The crisis in public education is extensive in California. The Democratic-controlled state legislature and Democratic Governor Gavin Newsom have been starving public schools while pushing for privatization. Despite having the most billionaires of any state in America, Newsom has predicted a massive $22 billion shortfall. But the Legislative Analyst’s Office (LAO) is even more pessimistic: “Our estimates suggest that there is a good chance that revenues will be lower than the administration’s projections for the budget window, particularly 2022-23 and 2023-24.” This conclusion was released a month ago, before the surge in tech layoffs were announced. These layoffs will exacerbate the loss of income and will hurt the state unemployment fund.

Newsom has already slashed arts programs and transitional kindergarten support. The LAO has called for more cuts in education, and those are likely to be enacted. Schools rely on a state program, Local Control Funding Formula, for 69 percent of their funding. This not only has a cap based on 2007-08 levels, but will shrink with a weak state economy. More funds are granted through Proposition 98, which was originally presented as a minimum funding level, but has instead become a ceiling. Funding is based on enrollment and attendance, which have been declining. As a result, communities will suffer.

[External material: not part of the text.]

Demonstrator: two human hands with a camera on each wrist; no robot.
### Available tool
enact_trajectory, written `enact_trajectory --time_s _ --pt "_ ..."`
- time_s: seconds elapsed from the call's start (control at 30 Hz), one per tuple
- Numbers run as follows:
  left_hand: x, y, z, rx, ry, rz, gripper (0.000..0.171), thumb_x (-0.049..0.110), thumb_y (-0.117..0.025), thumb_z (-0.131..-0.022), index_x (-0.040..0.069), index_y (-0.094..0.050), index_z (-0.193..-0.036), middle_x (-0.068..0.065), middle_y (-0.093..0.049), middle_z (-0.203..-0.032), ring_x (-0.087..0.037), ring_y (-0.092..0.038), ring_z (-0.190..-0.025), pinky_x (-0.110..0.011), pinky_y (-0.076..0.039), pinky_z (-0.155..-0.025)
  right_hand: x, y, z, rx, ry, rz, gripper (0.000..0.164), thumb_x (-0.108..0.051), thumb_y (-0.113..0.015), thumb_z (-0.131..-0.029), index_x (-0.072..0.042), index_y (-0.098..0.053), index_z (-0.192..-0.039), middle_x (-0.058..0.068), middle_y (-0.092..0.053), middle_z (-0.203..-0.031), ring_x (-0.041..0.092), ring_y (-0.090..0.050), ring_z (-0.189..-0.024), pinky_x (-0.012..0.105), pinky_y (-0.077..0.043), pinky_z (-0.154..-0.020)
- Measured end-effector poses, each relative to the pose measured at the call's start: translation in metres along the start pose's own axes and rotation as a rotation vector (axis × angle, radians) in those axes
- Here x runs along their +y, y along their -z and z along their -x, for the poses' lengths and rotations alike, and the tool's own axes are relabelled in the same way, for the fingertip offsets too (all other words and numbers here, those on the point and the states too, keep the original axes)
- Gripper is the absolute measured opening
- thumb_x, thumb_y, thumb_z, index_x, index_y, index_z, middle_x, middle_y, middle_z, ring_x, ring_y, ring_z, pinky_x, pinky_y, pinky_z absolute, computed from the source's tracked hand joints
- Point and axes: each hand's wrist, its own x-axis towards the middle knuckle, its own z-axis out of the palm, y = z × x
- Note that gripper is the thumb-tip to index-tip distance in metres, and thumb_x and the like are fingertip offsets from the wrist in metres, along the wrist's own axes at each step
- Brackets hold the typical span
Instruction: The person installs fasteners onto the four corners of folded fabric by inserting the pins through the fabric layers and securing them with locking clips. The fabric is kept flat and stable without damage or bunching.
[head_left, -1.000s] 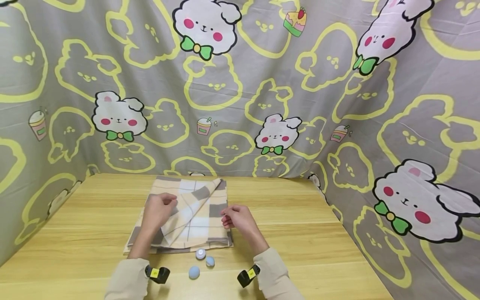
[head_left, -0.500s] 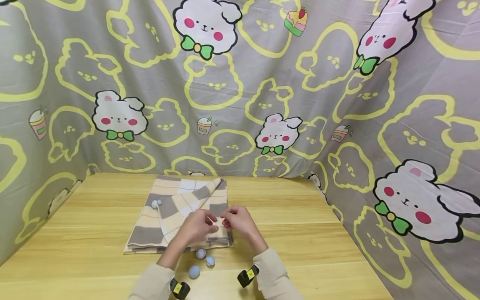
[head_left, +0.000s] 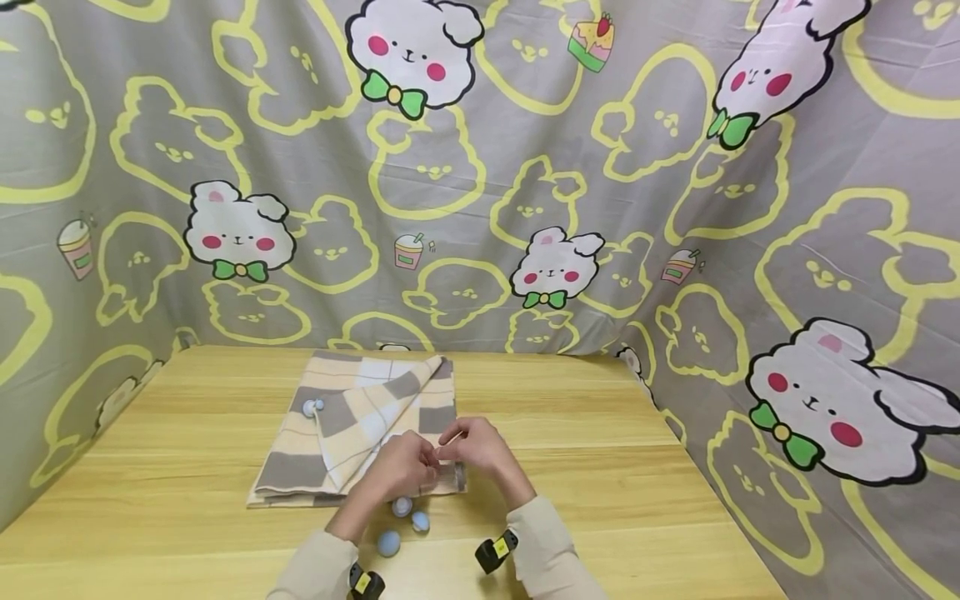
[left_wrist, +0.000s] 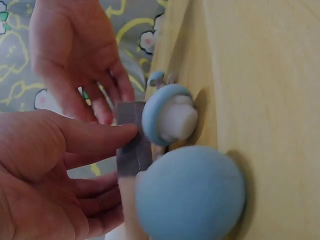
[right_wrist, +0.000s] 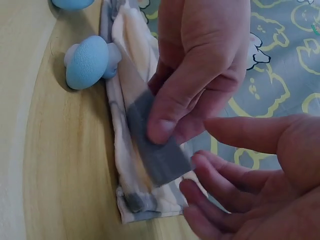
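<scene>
A plaid blanket (head_left: 300,467) in beige, grey and white lies folded on the table, one layer turned back diagonally. Between thumb and fingers my left hand (head_left: 405,467) pinches a grey corner (right_wrist: 157,152) of it, lifted at the near right. My right hand (head_left: 480,446) faces it with fingers spread and loosely bent, fingertips right at that corner's edge. A small blue-and-white knob-shaped piece (head_left: 312,407) sits on the left tip of the turned-back layer. Near the blanket's front edge are a mushroom-shaped blue-and-white piece (head_left: 402,507), a second one (head_left: 420,522) and a round blue one (head_left: 388,544).
The wooden table (head_left: 585,467) extends to both sides of the blanket. A grey curtain (head_left: 480,200) with cartoon puppies hangs around its back and sides. Each wrist wears a black camera, the right one (head_left: 497,550) close above the table.
My left hand has left the turned-back layer's left tip, uncovering the knob-shaped piece there, and moved right to pinch the near right corner. My right hand has barely shifted.
</scene>
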Motion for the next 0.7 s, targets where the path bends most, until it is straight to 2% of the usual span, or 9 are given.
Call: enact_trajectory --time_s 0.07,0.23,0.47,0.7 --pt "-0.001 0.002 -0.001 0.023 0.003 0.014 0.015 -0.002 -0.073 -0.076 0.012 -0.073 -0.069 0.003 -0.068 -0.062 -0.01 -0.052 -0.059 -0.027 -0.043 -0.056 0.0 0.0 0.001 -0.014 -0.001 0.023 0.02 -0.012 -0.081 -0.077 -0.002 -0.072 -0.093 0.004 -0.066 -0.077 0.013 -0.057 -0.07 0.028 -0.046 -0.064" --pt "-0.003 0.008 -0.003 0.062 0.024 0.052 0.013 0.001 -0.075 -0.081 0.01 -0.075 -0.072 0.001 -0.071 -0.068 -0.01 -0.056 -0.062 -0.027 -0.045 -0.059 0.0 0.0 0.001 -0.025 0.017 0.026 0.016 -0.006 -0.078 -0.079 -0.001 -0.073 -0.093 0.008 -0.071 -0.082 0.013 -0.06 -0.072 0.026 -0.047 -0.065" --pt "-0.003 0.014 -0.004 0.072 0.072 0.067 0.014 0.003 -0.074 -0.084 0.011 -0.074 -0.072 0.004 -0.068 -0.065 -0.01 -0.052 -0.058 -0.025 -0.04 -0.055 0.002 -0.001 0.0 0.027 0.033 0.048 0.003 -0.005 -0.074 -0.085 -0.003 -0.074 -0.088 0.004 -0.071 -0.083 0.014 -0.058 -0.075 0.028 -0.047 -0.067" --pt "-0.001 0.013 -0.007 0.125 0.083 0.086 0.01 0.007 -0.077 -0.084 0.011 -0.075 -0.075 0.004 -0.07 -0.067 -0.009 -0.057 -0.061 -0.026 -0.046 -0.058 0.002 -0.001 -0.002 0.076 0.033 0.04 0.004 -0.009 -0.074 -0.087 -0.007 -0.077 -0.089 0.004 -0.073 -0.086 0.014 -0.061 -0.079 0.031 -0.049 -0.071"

Newsom's policies are in step with the views of President Biden and national Democratic legislators who have voted for ever-larger defense budgets for decades. This year, the United States will spend more on defense than the next nine countries combined. Little money is left over for social programs, for health, for education. The Democrats, including the Democratic Socialists of America, have consistently voted for record military budgets and agreed to throw billions into the proxy war in Ukraine, threatening nuclear destruction. Biden admits, “We have not faced the prospect of Armageddon since Kennedy and the Cuban Missile Crisis.”

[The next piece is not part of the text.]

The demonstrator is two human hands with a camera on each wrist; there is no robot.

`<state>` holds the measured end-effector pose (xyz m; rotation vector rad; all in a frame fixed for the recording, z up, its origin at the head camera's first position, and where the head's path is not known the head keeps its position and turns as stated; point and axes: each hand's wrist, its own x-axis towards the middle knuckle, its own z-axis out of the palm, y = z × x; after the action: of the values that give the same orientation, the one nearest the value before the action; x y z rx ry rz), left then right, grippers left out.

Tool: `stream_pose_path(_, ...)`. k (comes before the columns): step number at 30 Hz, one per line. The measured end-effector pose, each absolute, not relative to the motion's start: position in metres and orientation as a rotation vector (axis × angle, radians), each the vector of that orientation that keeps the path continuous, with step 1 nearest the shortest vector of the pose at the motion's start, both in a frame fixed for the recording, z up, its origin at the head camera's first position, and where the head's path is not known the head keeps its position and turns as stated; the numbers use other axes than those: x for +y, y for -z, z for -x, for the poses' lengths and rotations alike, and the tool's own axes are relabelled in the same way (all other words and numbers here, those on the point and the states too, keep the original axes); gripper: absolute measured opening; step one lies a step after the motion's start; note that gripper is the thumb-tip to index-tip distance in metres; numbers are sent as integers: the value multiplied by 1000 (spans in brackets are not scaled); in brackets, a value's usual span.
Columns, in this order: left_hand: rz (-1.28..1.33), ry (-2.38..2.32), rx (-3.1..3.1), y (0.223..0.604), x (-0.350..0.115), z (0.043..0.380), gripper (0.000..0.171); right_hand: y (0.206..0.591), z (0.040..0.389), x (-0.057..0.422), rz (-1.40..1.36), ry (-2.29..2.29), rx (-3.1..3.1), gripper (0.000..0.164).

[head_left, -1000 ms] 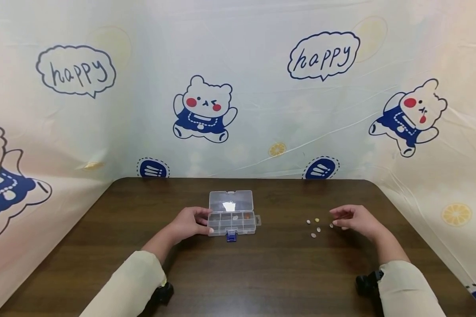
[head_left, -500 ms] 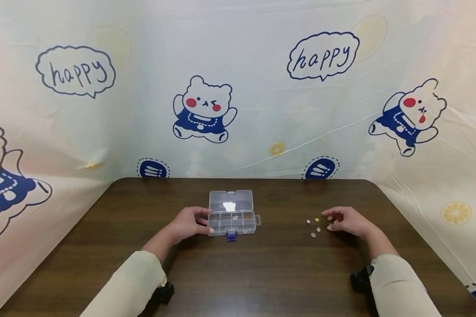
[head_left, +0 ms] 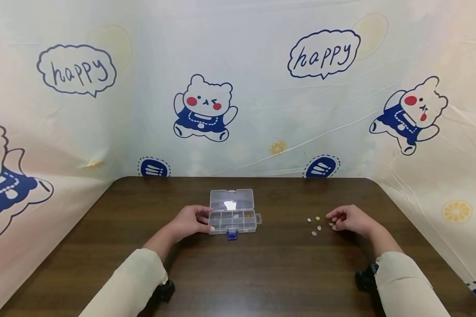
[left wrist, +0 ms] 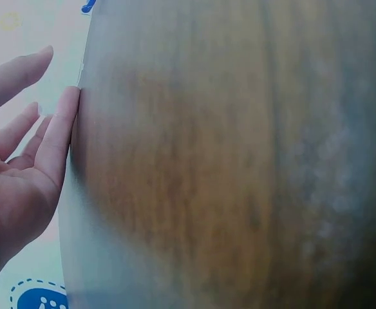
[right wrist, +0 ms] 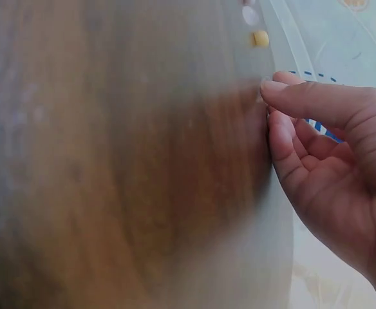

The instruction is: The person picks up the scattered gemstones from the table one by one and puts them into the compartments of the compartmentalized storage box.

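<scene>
Brown table (head_left: 285, 273), clear box (head_left: 225, 223), long axis left-right, clasp (head_left: 232, 236) nearside.

A bare left hand (left wrist: 20, 187), fingers parted, shows beside a blurred brown wood-grain tabletop (left wrist: 188, 167), before pale cloth (left wrist: 37, 257) bearing a blue printed oval (left wrist: 30, 301).

A dark brown wood-grain table (head_left: 285, 273) has rounded far corners and a soft glare at its near part. Beyond it and along the left and right hangs pale, creased cloth (head_left: 258, 57) printed with bears (head_left: 202, 119) in blue, orange slices (head_left: 278, 148) and bubbles (head_left: 77, 71) reading "happy".
</scene>
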<state>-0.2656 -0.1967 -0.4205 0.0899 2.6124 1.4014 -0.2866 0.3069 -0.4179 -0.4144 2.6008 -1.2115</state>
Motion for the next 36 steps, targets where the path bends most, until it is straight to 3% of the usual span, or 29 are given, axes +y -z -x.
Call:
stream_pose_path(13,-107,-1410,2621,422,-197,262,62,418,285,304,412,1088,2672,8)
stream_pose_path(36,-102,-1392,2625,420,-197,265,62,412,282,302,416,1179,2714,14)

Though news media has covered the OUSD budget crisis, the OEA has maintained complete silence. Alysse Castro, the superintendent demanding budget cuts, was enthusiastically endorsed by OEA president Keith Brown.

Teachers’ unions have given millions to Democratic politicians. The California Teachers Association (CTA) has donated over $2 million to candidates in the last four years. In 2018, they gave Gavin Newsom $58,400 for his gubernatorial campaign. This past year, California teachers’ unions spent $2.8 million on board races. The statewide donations are dwarfed by the National Education Association (NEA), which spent $23,086,216 on candidates in 2022 and $2,190,000 on lobbying. Neither organization neglected their leaders. NEA President Becky Pringle pocketed $534,243 last year and the CTA manager and president received $418,791 and $261,000, respectively.

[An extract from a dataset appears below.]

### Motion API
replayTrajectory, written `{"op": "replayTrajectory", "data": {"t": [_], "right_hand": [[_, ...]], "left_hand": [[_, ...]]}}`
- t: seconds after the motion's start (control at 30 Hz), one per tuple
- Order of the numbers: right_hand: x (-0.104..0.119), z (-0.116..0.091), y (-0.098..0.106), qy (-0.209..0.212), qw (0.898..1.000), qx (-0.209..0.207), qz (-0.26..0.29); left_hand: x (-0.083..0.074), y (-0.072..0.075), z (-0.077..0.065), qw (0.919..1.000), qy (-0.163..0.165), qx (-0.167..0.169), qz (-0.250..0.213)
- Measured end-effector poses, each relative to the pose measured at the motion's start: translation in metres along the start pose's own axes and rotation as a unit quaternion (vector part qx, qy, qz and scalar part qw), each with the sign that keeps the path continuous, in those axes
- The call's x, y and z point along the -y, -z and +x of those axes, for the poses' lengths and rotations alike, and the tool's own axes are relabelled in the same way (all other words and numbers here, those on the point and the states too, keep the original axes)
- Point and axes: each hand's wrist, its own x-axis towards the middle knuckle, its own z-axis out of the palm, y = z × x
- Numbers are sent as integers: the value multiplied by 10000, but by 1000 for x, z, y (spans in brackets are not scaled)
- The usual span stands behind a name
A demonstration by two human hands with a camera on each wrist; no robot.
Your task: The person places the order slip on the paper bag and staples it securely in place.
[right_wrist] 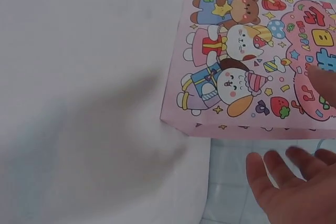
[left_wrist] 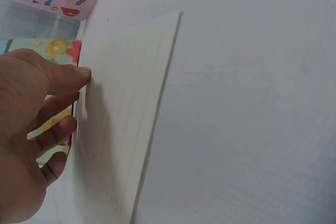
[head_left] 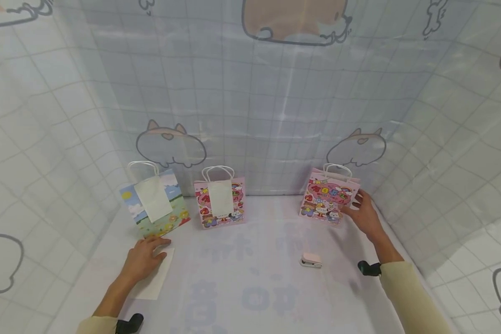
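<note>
My left hand (head_left: 144,259) rests at the far edge of a pad of lined cream paper (left_wrist: 121,114), its fingers slightly bent. Just beyond its fingertips stands a paper bag with a meadow print (head_left: 177,204), a blank cream sheet (head_left: 153,199) on its front. By the right side of a pink cartoon gift bag (head_left: 323,197) is my right hand (head_left: 366,218). The thumb (right_wrist: 323,82) lies over that bag's front, while the other fingers are spread apart from its side. Whether the thumb touches the bag, I cannot tell.
A second pink gift bag (head_left: 240,204) with a cream sheet (head_left: 221,198) on its front stands left of centre. A small pale-pink stapler (head_left: 311,260) lies on the white tabletop (head_left: 259,260). Tile-patterned sheeting (head_left: 259,116) encloses the back and sides.
</note>
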Motion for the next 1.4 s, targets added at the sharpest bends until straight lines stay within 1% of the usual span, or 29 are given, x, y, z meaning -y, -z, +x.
{"op": "replayTrajectory", "data": {"t": [0.17, 0.3, 0.53, 0.77, 0.87, 1.1, 1.2, 1.4], "right_hand": [[-2, 1, 1, 214, 9998, 47, -32], [-2, 1, -1, 158, 9998, -19, -86], [-2, 3, -1, 202, 9995, -72, -238], [-2, 0, 0, 208, 9992, -108, -313], [-3, -1, 0, 188, 9992, -121, -321], [-4, -1, 0, 173, 9991, -166, -339], [-4, -1, 1, 176, 9987, -170, -449], [-2, -3, 2, 149, 9979, -185, -606]], "left_hand": [[-1, -1, 1, 9998, 126, 118, -54], [1, -3, -1, 9996, 206, 167, -49], [4, -4, -3, 9998, 195, 95, -20], [6, -1, -5, 9997, 208, -120, -46], [6, -1, -5, 9997, 212, -123, -78], [7, -3, -4, 9995, 295, -62, -136], [8, -3, -4, 9993, 351, -9, -138], [8, -2, -4, 9994, 329, 105, -93]]}}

Brown also wants to keep Oakland teachers separated from the 1,700 members of United Teachers of Richmond (UTR) in the WCCUSD, who just voted by 97.3 percent to authorize a strike. The OEA officials presents the struggle as simply a local contract issue. But teachers are not just facing the Oakland Unified School Board, they are facing the state government and entire Democratic Party responsible for the explosion of charter schools and decades-long underfunding of education. During the last strike, as soon as the district put its foot down, the OEA apparatus fought striking teachers to enforce budget cuts and school closures, telling teachers that there was no money for better pay and conditions. They are preparing to do the same this contract.

This shows that teachers can only win the conditions they deserve in a fight against the very “progressive” Democrats the OEA campaigned for, as well as the union bureaucracy itself.

To defend students’ social right to a quality public education, teachers must break out of the austerity budget that both the union officialdom and district agree to. The formation of rank-and-file committees independent of the union, is essential to rally educators, students, families and workers throughout the state in the demand for the full funding of education. Educators in California have fought bravely for decent pay and benefits but have been consistently sabotaged by union support for the very same politicians attacking education.